Despite the stagnation in progress to curb inflation, the Federal Reserve will still lower rates this week, but the pace of cuts next year may be slower.

The market expects the Federal Open Market Committee (FOMC) to cut the benchmark rate by 25 basis points this week, about a month before Trump returns to the White House to begin his second presidential term.

This move will be the Federal Reserve's third consecutive rate cut this year, as it struggles with how quickly to loosen its grip on the world's largest economy. If officials cut rates too quickly, inflation may remain above 2%. If they cut rates too slowly, the labor market may weaken significantly.

After being more optimistic about the inflation outlook earlier this year, decision-makers seem more concerned about the health of the labor market, which they will balance more or less with these risks.

Yale University professor and former head of the Federal Reserve's monetary affairs division Bill English said, "Based on our observations over the past few months, the economy seems slightly strong, and inflation appears somewhat high, which means the pace of interest rate cuts will be slower."

Despite this backdrop, the Federal Reserve is still prepared to cut rates by 25 basis points for a variety of reasons. Officials still believe that the current level of rates is suppressing demand, which in turn suppresses inflation. They have indicated that monetary policy should continue to return to a more "neutral" level, which is less restrictive for growth.

Additionally, although some price pressures are more stubborn than expected, the latest data has not indicated that the Federal Reserve has lost control over inflation. In fact, the latest CPI data shows that the costs associated with housing (which have kept inflation high) have begun a long-awaited decline, which is an encouraging sign.

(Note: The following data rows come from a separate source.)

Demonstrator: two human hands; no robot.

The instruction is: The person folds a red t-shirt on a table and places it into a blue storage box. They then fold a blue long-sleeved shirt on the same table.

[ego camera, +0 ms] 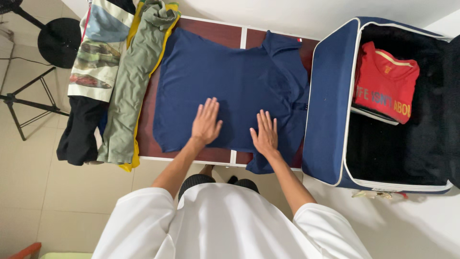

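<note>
Two hands: your left hand (206, 122) and right hand (265, 134) both lie flat, palms down, on the navy shirt (230, 81)
Left fingers: your fingers (208, 106) are stretched out and slightly fanned, gripping nothing, only pressing on the cloth
Right fingers: the same, straight and a little spread, pointing away from you, nothing held
Shirt: it is spread over the brown table (211, 31), reaching well beyond your fingertips on the far side and out to both sides of your hands; its near hem sits just behind your wrists
Shirt's right end: the collar side is bunched and rumpled beside the suitcase (330, 110), and a corner hangs over the near table edge
Pile on the left: an olive garment (132, 91) over a yellow one, a printed shirt (98, 52) and a black garment (79, 129) drape off the table end, well apart from your left hand
Suitcase: open, blue outside, black inside, with a folded red shirt (385, 81) in its far corner
Hidden: the cloth under your palms is covered, and your white top hides the floor near you
Cut off: the suitcase's right side and the tops of the piled garments run out of view
</note>
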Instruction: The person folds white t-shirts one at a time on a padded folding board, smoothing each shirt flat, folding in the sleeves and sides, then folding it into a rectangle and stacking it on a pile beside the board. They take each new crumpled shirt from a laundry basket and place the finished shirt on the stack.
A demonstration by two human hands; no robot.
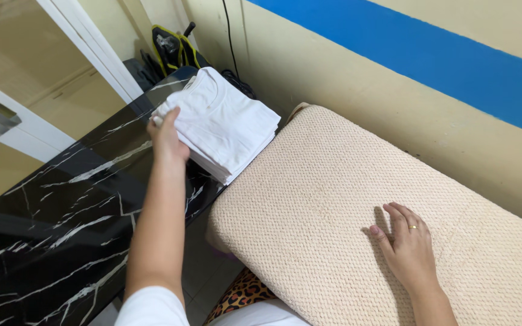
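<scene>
While the right hand [411, 250] lies flat and empty on the padded board [309, 199], the left hand [167, 136] — nearer, fingers loosely spread — touches the stack of folded white shirts [228, 124] on its near-left edge.

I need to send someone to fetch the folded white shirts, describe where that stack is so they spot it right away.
Find the black marble-look counter left of the beige padded board. At its far end, near the wall corner, sits the shirt stack, with the left hand touching its near edge. It is the only white, neatly folded pile there; the things behind it are dark.
</scene>
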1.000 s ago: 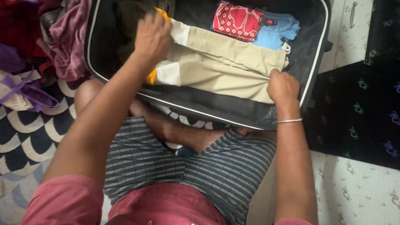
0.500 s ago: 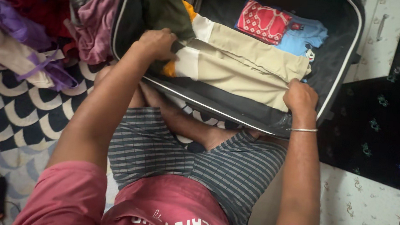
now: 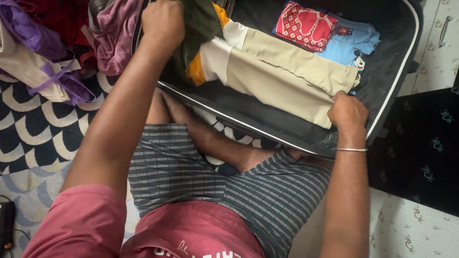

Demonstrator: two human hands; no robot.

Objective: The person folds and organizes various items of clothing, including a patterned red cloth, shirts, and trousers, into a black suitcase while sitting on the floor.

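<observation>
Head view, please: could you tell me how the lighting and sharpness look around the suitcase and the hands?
Head view: soft, even light, no glare; the suitcase interior goes very dark toward the top, hiding detail there. Head view: the left hand gripping the dark green end of the beige garment is slightly motion-blurred, while the right hand on its other end is sharper. Head view: the clothes pile looks mildly soft.

The left hand (image 3: 163, 17) grips the dark green end of a folded beige garment (image 3: 277, 75) in the open black suitcase (image 3: 394, 76), while the right hand (image 3: 347, 112) pinches its other end near a red patterned cloth (image 3: 305, 24).
</observation>
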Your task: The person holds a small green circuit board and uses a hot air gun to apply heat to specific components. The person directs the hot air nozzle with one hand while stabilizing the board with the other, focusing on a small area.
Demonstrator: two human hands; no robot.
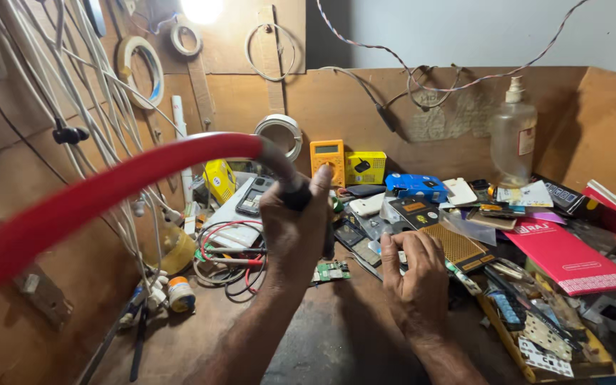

Officials also seem reassured by the recent "mild boom" in U.S. productivity, with some believing this increases the likelihood that stronger wages and a robust economy are not inconsistent with a continued decline in inflation.

But after the potential rate cut on Thursday, the Fed's subsequent pace of rate cuts is even more unclear.

Federal Reserve Chairman Powell has indicated that a strong economy means the Fed does not need to "rush" to cut rates, but little else has been specified regarding the pace of rate cuts. He also emphasized that the Fed is uncertain about where "neutral" actually is, stating, "You can only know through practice."

Former Kansas City Fed President George, who retired in 2023, stated, "I think it will become increasingly difficult for the Fed to explain why it continues to cut rates and the performance of the economy." George indicated that if she were still at the Fed, she would "very much prefer to not cut rates anymore" and to pause for "a longer time."

Compared to the last update of the "dot plot" in September, the market expects officials to reduce their predictions for rate cuts next year.

Three months ago, most estimated that the Federal Reserve would cut rates again by 25 basis points in December, with the policy rate dropping a full percentage point to 3.25%-3.5%, and expected that as inflation ultimately reaches their target, the federal funds rate will further decline to below 3% by the end of 2026.

Former senior Federal Reserve official John Roberts believes that the Fed may only plan to cut rates by 75 basis points next year, but he noted that due to significant uncertainty regarding the extent of comprehensive tariffs, mass deportations, and substantial cuts in taxes and regulations discussed by the presidential candidates, officials' estimates for rate cuts may vary widely.

(Financial Times) A survey of economists conducted in collaboration with the University of Chicago Booth School of Business has also raised their forecasts for policy rates; compared to the survey conducted before September, most expect that by the end of 2025, the policy rate will hover around 3.5% or higher, rather than below this level. Most believe that Trump will have a negative impact on the U.S. economy and exacerbate inflation.

This will make the Federal Reserve's job more challenging, especially since Trump prefers lower rates, which led to conflicts with Powell during his first term as the Fed chairman did not yield to his demands.

English believes that the Federal Reserve will face more constraints this time, potentially leading to a slower pace of interest rate cuts than expected. However, due to a lack of clarity, he anticipates that Powell will not signal anything on Thursday. He said:

"The situation is very uncertain, and if you are at the Fed, this is a very good reason to provide as little policy guidance as possible."